Irma Mogilevesky encontró la forma de entretener a sus vecinos con clases de gimnasia grupales pero que respetan el necesario distanciamiento social. Conocé a esta abuela todo terreno.
Cada tarde a las 5 en punto, los vecinos de un edificio bajo y coqueto de Villa Crespo abandonan por un rato su modorra de cuarenta para asomarse desde sus balcones al patio central del inmueble que cohabitan. Está por empezar la clase de gym a cargo deIrma Mogilevsky (@pelusamogi) su vecina de planta baja. De calzas negras y pelo blanco, la profe Irma, con sus impecables 76, acomoda bien el parlante, deja que la música trepe por el hueco del patio y arranca con un potente “¡1, 2, 3, arriba, atrás, fuerza!”.

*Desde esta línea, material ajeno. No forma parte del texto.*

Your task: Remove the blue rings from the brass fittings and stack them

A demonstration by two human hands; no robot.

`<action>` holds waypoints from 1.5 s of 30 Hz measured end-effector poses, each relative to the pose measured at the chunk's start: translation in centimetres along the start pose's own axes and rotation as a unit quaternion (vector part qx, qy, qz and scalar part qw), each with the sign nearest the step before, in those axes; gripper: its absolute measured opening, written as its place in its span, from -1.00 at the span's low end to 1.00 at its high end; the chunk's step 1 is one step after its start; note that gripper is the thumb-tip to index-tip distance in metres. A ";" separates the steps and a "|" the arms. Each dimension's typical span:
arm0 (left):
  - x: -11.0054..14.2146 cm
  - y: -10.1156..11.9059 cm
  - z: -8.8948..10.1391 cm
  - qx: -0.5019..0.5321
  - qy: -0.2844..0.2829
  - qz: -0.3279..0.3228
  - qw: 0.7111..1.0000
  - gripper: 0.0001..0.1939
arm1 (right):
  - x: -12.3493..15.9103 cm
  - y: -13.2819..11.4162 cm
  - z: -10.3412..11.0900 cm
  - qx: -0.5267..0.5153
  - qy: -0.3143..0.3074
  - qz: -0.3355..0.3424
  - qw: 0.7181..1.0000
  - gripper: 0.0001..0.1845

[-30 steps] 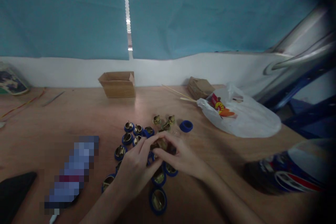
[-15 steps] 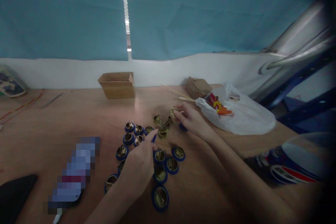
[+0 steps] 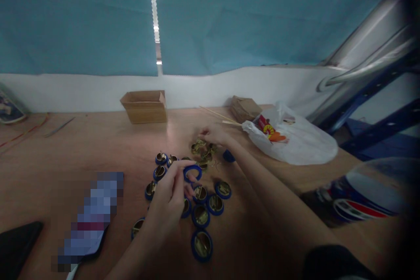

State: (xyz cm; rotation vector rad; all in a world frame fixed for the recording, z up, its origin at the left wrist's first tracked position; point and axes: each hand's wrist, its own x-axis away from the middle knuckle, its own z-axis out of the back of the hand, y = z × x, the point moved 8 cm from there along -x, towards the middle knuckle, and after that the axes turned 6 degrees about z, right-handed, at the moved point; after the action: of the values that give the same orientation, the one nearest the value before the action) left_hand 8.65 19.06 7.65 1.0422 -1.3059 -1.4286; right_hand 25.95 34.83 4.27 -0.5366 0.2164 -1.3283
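Note:
My left hand (image 3: 169,192) pinches a blue plastic ring (image 3: 192,167) between thumb and fingers, tilted so its opening shows. Around and under that hand lie several blue-rimmed badges with gold pin backs (image 3: 201,215), pin side up. Farther out, my right hand (image 3: 215,135) has its fingertips closed at a gold metal pin back (image 3: 200,142); its edge is partly blurred. Loose gold pin backs (image 3: 207,156) sit in a small cluster just below those fingers. Beneath the right wrist is a blue piece (image 3: 229,155).
An open cardboard box (image 3: 146,109) stands by the wall. A brown paper packet (image 3: 244,108), thin sticks (image 3: 218,114) and a white plastic bag (image 3: 305,142) are at the back right. A Pepsi cup (image 3: 357,197) lies right; a blurred-out phone (image 3: 93,218) lies left.
My right hand has moved left with the gold pin back, over the loose cluster. My left hand has turned and drawn slightly left, so the blue ring's opening now shows.

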 end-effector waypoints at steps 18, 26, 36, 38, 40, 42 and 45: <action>-0.7 -3.5 0.6 0.268 0.021 0.176 0.947 -0.69 | 10.3 -9.2 1.9 0.013 0.103 0.188 0.977 -0.71; -0.8 -4.2 -0.3 0.302 -0.029 0.197 0.932 -0.62 | 14.9 -11.7 -0.6 0.038 0.072 0.290 0.954 -0.68; -0.7 -4.2 -0.5 0.264 -0.027 0.209 0.941 -0.56 | 16.1 -11.4 -1.2 0.092 0.095 0.304 0.944 -0.63; -0.9 -3.8 0.3 0.200 0.008 0.173 0.964 -0.62 | 15.6 -9.9 -0.3 0.096 0.124 0.279 0.948 -0.60; -1.0 -3.1 0.9 0.097 0.035 0.118 0.988 -0.73 | 14.7 -7.6 1.3 0.105 0.163 0.246 0.950 -0.57; -0.8 -2.0 1.1 -0.049 0.057 0.043 0.996 -0.82 | 13.9 -4.8 3.2 0.104 0.207 0.207 0.950 -0.59; -0.2 -0.5 0.7 -0.225 0.081 -0.071 0.968 -0.87 | 13.3 -1.1 5.0 0.103 0.251 0.159 0.949 -0.64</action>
State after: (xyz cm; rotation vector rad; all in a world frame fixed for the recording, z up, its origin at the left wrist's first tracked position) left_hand 7.95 19.47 7.20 0.9303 -0.7499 -1.6123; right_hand 30.41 23.20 11.14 0.0263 0.5529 -1.1321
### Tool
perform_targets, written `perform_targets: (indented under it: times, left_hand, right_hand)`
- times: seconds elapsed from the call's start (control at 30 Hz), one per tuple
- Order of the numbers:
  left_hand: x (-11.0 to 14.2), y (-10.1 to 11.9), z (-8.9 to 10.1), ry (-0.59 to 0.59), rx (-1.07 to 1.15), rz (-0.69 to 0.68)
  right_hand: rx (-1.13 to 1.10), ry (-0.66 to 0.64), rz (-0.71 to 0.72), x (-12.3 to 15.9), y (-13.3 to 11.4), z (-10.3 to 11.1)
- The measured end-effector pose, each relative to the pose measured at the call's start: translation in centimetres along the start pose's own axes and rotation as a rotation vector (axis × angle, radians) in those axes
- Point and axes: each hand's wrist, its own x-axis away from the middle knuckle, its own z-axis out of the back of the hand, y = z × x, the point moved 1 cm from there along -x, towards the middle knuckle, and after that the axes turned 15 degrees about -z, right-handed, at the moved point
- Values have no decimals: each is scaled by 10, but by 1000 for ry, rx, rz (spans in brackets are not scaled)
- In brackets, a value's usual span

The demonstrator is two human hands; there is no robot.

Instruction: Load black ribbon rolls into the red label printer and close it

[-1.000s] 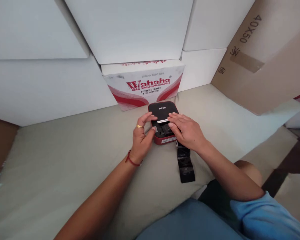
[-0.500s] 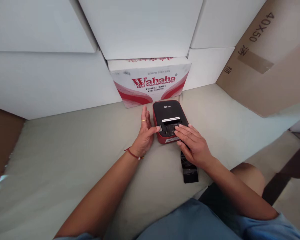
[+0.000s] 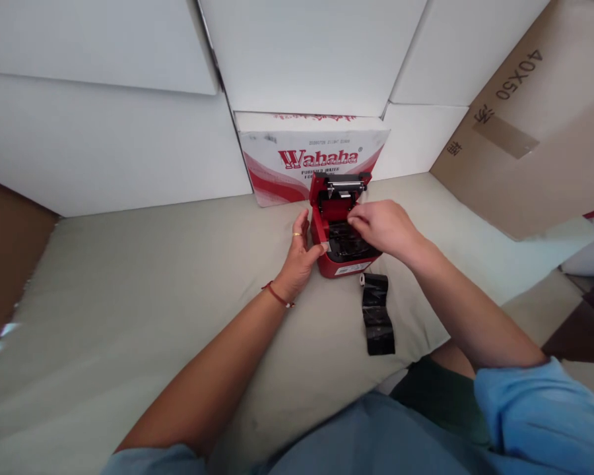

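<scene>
- Hands differ in pose: the left hand (image 3: pixel 299 264) is loosely open, thumb on the near left corner of a small red device (image 3: pixel 329 266), fingers spread along its left side. The right hand (image 3: pixel 383 227) has its fingers drawn together over the device's right side; whether they pinch anything I cannot tell.
- The device sits just beyond the hands, its black-and-red lid (image 3: pixel 340 185) tipped up at the far end. Its body looks like hard plastic, probably fairly light and smooth, so best steadied by both side walls.
- The raised lid carries a bar and small fittings; these look like the fragile part, safer lifted by the outer edge.
- Inside lies dark, glossy film (image 3: pixel 346 243), likely thin and easily creased; its edges seem the best place to take hold.
- Near the device, a black strip (image 3: pixel 377 323) lies unrolled, its far end around a white core (image 3: pixel 362 280). It looks limp, light and slippery; the core would give a firmer grip.
- Beneath is a pale cloth surface (image 3: pixel 178 264), with a Wahaha box (image 3: pixel 272 168) behind the device.
</scene>
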Motion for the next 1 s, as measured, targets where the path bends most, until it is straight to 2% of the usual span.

“Por sus características, este edificio resulta ideal para estos encuentros. Son sólo tres pisos y todos los departamentos asoman hacia el patio central donde yo me ubico” describe. El resto lo hace su abultada experiencia (es profesora Nacional de Educación Física) y su personalidad arrolladora: “Toda la vida di clases. Hasta estuve en la tele (en los 60, fue parte de la troupe de Doña Petrona). Me resulta muy estimulante, así que no me costó nada arrancar”, cuenta.
Irma fue durante años profesora en y luego directora del Instituto Mogilevsky, un reconocido centro de rehabitación y fisiatría fundado en 1958 por su padre, Adolfo Mogilevsky (prestigioso entrenador y maestro de entrenadores físicos) y su mamá, Rosa Dorfman (una reconocida kinesióloga, ex directora del Instituto de Rehabilitación Psocofísica de la ciudad de Buenos Aires). En los últimos meses, ya alejada del gimnasio, continuaba con la actividad organizando con algunos vecinos salidas de gym al Parque Centenario o clases de aquarobics en la pileta cubierta de su edificio. “Cuando empezó la cuarentena y las salidas se interrumpieron, me empezaron a pedir que mandara ejercicios por Facebook, whatsapp o instagram. “¿Pero qué iba a hacer? Explicar con detalles qué músculo mover? ¿Hacerlo con dibujitos? No, ¡no es lo mio! Así que que un día saqué el equipo de música al patio, le agregué un parlante, y arranqué”, detalla.
Las primeras clases compartidas y abiertas reunieron a unos 5 o 6 vecinos de los casi 30 que viven en este edificio. Al segundo día ya eran más. Y aunque alguno protestó porque no lo dejaban dormir la siesta, con el correr de los días, al menos 15 de ellos aceptaron con ganas la práctica. Es más: piden determinado tipo de música, y dado el amplio rango etario de la vecindad (desde niños hasta abuelos), las clases pueden ir acompañadas por un rock o una sinfonía de Bach…todo vale. “El otro día alguien mandó para la clase un tema que hace una orquesta de chicas que se llama ´Las Taradas´. Era un cover de un tema clásico en idish. Imaginate lo que pasó: estamos en Villa Crespo, empezó la canción y terminamos todos cantando”, cuenta.
Las clases de gym de la abuela Irma (3 hijas, 4 nietos) no tienen descanso: van de lunes a lunes. Y duran de 45 a 50 minutos. “Son ejercicios que pueden absorber las necesidades de todos: del que le duele la espalda, del que le cuesta mover las piernas, del que tiene sobrepeso o del que es cardíaco. No apuntan a algo específico: favorecen a todos los músculos”, explica. Pero estos encuentros espontáneos aunque organizados no sólo le hacen tamaño favor al cuerpo: son una inyección de energía, un estímulo en días convulsionados, un mimo para el alma. “La idea es que cada una haga lo que puede; pero lo maravilloso de la clase grupal -aunque sea así, con cierta distancia- es que te permite mirar las dificultades que tiene el otro (porque todos tenemos alguna dificultad), y ver que el otro tampoco es perfecto resulta muy estimulante. Si tuviera que hacerlo sola frente al espejo me costaría mucho; pero pensar que todos los que quieran puedan participar me da mas pilas”, dice.
En lo que va de la cuarentena, sólo la lluvia torrencial impidió el normal desarrollo de las clases, que van religiosamente de lunes a lunes. ¿Fiaca? ¿Cansancio? ¿Algo de vagancia? Por lo visto, ninguna de ellas está en los planes de Irma. “Un día tenía pensé en aflojar y pasar la clase para la tarde siguiente. Pero 5 minutos antes de las 5 un vecino golpéo la puerta y me dijo “¡Vamos Irma! Faltan 5 minutos!. Y no podía fallarle”.